_Task to complete:_ Beneath this task is a listing. Count its lines that contain "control" and answer with the number only.
********
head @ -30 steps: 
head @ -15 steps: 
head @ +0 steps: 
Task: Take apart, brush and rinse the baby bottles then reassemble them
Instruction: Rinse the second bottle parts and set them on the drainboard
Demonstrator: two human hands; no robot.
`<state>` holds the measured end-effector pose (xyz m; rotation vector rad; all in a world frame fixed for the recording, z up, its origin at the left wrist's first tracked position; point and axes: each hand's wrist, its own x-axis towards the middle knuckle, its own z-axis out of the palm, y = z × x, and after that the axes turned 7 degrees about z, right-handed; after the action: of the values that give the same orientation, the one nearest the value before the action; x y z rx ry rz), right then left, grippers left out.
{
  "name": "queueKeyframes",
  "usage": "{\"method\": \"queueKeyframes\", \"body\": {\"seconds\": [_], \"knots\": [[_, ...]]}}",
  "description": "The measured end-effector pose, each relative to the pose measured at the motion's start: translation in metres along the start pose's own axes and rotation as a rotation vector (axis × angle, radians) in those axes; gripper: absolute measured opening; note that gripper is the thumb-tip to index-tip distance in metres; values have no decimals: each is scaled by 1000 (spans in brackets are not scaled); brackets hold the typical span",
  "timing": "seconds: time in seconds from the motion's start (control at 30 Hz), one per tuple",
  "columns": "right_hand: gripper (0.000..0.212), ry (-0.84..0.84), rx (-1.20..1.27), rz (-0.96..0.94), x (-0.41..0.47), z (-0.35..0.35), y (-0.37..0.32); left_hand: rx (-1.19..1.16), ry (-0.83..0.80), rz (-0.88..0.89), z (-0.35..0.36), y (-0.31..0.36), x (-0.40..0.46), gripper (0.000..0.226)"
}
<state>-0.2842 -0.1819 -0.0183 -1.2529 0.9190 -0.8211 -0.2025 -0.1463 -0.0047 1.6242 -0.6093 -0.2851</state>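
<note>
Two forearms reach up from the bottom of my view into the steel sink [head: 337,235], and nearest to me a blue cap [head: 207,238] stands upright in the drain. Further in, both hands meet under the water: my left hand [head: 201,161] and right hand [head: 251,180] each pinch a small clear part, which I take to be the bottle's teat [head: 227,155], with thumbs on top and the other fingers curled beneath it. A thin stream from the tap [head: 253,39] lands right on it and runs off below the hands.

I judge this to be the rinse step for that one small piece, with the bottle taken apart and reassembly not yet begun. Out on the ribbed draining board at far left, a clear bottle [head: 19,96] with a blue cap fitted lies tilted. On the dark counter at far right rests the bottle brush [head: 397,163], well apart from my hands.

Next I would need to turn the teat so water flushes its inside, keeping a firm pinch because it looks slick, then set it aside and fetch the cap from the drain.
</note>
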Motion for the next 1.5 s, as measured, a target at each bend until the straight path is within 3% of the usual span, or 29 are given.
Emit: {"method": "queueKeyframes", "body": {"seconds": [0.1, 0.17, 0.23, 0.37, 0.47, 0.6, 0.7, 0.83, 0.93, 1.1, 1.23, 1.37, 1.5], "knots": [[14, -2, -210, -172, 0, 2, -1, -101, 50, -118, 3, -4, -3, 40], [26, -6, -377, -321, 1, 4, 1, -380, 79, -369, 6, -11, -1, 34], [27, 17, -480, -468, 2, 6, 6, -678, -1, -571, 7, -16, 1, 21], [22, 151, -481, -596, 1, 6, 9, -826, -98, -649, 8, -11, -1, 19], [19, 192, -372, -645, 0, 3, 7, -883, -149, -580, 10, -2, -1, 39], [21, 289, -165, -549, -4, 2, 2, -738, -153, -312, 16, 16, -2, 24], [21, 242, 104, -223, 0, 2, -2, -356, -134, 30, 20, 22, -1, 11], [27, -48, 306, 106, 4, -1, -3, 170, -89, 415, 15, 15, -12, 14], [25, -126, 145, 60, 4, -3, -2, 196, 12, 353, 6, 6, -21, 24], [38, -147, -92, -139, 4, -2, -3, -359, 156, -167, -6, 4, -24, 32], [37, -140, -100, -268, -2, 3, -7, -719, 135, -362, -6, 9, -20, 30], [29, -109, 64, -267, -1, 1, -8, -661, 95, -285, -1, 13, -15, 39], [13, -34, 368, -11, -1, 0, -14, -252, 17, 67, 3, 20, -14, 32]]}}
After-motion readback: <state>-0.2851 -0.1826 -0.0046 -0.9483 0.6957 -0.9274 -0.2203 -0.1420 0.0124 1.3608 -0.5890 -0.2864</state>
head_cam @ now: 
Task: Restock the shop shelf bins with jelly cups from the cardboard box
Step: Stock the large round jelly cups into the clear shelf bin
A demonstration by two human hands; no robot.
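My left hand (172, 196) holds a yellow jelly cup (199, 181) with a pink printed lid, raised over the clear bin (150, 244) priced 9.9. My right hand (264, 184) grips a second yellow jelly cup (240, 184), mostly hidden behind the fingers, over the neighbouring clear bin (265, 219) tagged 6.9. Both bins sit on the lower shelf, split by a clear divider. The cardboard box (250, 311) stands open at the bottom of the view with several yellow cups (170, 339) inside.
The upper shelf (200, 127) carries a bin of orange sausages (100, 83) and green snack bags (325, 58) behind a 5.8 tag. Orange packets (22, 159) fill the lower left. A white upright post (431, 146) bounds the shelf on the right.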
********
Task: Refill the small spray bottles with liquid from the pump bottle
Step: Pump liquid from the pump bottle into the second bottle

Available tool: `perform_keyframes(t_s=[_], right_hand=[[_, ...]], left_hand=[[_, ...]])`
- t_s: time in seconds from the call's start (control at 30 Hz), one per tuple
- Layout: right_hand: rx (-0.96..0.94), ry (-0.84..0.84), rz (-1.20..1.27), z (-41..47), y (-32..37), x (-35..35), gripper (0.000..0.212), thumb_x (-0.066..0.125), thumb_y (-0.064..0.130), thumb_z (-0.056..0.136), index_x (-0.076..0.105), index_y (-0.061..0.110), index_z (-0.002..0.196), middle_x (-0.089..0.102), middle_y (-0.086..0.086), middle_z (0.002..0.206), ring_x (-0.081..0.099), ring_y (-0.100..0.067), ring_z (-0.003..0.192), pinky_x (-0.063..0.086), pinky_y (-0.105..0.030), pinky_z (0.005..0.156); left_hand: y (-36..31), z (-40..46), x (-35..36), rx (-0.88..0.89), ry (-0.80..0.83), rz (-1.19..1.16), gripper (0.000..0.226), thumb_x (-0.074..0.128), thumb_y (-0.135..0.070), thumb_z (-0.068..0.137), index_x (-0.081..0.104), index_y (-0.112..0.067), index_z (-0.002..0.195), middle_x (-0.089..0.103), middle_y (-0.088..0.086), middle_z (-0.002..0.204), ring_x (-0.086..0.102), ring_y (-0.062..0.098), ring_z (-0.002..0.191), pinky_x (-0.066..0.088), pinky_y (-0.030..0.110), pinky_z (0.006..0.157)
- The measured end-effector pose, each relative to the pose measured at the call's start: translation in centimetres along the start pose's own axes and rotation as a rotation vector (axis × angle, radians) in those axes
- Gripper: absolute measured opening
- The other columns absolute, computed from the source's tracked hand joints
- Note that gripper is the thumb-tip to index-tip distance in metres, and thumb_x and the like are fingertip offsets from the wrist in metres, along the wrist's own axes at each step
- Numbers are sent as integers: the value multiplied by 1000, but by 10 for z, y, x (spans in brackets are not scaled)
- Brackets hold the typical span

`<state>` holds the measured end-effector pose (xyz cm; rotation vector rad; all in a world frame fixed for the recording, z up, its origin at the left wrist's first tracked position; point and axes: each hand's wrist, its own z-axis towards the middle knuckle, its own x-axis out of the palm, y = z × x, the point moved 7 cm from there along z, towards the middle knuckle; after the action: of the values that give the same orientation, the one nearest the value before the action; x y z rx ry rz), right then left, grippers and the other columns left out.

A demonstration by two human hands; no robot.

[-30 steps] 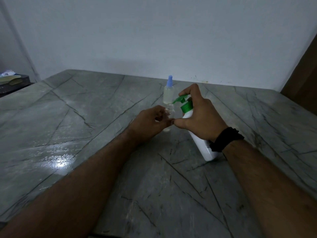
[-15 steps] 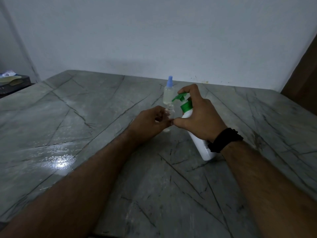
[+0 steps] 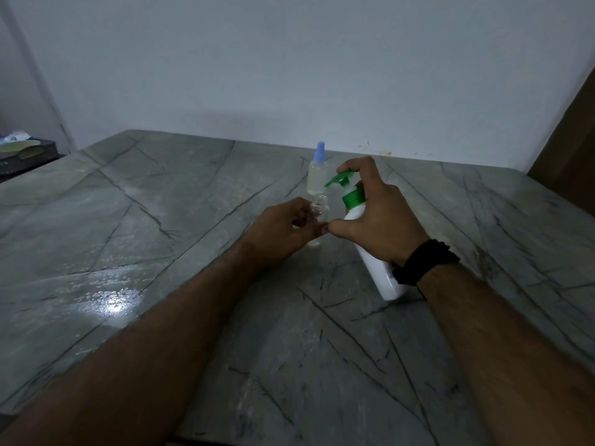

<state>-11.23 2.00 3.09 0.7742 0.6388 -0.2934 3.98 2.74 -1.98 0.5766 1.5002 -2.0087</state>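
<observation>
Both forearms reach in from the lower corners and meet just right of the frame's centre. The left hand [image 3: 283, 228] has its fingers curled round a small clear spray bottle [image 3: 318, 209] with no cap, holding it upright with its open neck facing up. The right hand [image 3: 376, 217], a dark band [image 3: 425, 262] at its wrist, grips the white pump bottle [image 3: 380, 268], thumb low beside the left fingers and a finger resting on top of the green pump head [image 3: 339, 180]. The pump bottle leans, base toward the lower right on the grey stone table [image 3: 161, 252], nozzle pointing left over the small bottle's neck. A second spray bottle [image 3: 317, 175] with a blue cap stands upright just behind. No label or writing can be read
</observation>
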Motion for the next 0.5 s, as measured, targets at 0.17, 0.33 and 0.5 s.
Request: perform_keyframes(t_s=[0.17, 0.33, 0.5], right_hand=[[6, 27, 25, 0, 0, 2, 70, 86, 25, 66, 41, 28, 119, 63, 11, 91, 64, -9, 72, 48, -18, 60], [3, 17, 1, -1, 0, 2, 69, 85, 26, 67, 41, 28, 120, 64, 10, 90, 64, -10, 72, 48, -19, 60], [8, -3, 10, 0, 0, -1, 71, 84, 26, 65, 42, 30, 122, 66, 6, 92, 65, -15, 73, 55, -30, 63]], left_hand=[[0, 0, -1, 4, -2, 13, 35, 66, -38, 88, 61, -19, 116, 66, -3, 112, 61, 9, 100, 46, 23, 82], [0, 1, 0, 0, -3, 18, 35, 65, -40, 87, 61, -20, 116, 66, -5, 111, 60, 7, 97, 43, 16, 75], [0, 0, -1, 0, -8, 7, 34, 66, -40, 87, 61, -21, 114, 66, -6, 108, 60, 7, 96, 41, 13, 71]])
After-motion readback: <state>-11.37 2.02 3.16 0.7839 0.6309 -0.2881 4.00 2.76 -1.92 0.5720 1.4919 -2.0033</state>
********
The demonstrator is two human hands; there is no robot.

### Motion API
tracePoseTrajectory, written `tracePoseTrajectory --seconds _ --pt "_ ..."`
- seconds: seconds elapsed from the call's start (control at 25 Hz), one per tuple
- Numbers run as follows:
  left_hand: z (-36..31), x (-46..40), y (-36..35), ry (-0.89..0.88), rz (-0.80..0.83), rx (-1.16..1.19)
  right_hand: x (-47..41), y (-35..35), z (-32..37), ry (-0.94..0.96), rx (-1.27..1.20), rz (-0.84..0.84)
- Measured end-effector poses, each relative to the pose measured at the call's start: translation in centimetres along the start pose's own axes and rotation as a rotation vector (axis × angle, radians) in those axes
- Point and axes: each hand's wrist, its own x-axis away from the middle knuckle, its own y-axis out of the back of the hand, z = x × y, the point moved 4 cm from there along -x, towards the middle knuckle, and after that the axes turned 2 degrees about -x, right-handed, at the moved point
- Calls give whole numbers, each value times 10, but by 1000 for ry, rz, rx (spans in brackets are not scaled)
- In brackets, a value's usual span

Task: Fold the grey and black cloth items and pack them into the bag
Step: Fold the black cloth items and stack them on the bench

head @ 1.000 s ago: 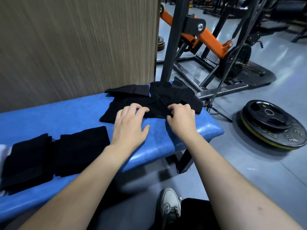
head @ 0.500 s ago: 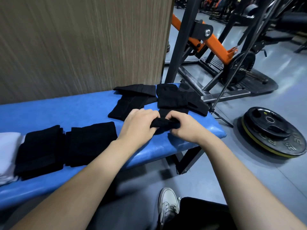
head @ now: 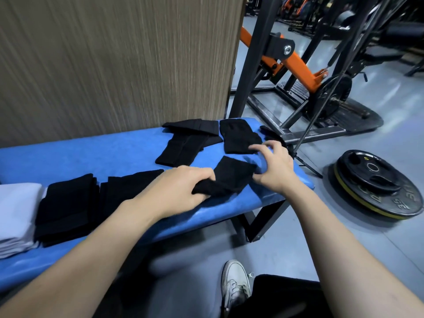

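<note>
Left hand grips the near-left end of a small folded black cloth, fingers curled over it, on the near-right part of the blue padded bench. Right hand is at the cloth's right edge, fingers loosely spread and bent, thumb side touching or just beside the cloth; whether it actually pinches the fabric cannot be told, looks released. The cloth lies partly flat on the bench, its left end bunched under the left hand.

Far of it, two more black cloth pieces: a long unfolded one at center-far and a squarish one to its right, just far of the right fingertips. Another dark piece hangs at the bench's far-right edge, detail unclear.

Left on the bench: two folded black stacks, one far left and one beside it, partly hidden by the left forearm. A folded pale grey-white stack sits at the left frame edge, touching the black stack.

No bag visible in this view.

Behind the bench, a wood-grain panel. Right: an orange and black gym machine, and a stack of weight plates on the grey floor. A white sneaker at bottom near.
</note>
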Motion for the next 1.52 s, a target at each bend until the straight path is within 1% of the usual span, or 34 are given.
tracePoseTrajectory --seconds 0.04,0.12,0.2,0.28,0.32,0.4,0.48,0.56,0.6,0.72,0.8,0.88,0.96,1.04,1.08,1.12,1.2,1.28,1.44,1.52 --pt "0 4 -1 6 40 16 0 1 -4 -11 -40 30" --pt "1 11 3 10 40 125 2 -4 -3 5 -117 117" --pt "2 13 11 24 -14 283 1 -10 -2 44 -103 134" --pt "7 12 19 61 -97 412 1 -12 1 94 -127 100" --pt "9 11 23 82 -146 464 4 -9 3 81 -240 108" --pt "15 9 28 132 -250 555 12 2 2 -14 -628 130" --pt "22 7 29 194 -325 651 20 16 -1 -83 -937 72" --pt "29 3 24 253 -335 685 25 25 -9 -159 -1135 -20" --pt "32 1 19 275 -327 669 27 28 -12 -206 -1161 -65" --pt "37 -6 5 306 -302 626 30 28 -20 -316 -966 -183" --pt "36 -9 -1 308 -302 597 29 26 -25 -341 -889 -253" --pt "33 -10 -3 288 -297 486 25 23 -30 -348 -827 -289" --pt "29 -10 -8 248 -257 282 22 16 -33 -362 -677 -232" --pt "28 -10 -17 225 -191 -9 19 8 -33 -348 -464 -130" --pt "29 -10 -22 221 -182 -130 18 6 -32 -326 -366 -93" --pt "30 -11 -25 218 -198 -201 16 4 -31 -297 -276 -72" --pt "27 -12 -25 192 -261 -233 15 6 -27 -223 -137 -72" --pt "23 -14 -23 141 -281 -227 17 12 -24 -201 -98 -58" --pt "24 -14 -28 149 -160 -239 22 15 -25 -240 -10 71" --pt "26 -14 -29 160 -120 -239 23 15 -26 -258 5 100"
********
_Solution for this exercise:_ 3